- THE TASK -
Your response should be every line of the data, written out exactly.

MATERIAL PROVIDED Start Marker

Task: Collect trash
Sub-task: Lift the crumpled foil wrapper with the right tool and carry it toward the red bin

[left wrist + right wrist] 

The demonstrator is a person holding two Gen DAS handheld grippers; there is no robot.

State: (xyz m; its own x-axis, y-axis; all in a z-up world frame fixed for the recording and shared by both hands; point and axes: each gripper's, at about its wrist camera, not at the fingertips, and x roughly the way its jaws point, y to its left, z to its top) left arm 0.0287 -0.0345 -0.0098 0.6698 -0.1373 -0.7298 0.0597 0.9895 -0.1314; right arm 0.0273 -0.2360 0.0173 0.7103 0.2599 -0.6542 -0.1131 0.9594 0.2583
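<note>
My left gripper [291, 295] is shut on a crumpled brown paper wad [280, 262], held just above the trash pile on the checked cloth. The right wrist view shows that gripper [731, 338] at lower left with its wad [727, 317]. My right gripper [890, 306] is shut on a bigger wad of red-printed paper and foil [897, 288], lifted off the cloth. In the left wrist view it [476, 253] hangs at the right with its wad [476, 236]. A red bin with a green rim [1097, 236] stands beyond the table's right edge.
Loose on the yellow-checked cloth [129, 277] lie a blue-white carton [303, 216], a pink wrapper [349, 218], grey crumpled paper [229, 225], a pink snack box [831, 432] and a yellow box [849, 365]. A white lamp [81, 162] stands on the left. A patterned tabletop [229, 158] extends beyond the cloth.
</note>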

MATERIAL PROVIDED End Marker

- COMPLETED TASK -
Task: Collect trash
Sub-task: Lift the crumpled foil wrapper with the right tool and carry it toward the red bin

[left wrist + right wrist] 

The demonstrator is a person holding two Gen DAS handheld grippers; there is no robot.

State: (xyz m; its own x-axis, y-axis; all in a z-up world frame fixed for the recording and shared by both hands; point and axes: each gripper's, at about its wrist camera, not at the fingertips, and x roughly the way its jaws point, y to its left, z to its top) left arm 0.0287 -0.0345 -0.0098 0.6698 -0.1373 -0.7298 0.0597 0.9895 -0.1314; right arm 0.0273 -0.2360 0.0173 0.7103 0.2599 -0.6542 -0.1131 0.9594 0.2583
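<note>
My left gripper [291, 295] is shut on a crumpled brown paper wad [280, 262], held just above the trash pile on the checked cloth. The right wrist view shows that gripper [731, 338] at lower left with its wad [727, 317]. My right gripper [890, 306] is shut on a bigger wad of red-printed paper and foil [897, 288], lifted off the cloth. In the left wrist view it [476, 253] hangs at the right with its wad [476, 236]. A red bin with a green rim [1097, 236] stands beyond the table's right edge.
Loose on the yellow-checked cloth [129, 277] lie a blue-white carton [303, 216], a pink wrapper [349, 218], grey crumpled paper [229, 225], a pink snack box [831, 432] and a yellow box [849, 365]. A white lamp [81, 162] stands on the left. A patterned tabletop [229, 158] extends beyond the cloth.
</note>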

The exercise requires no further answer.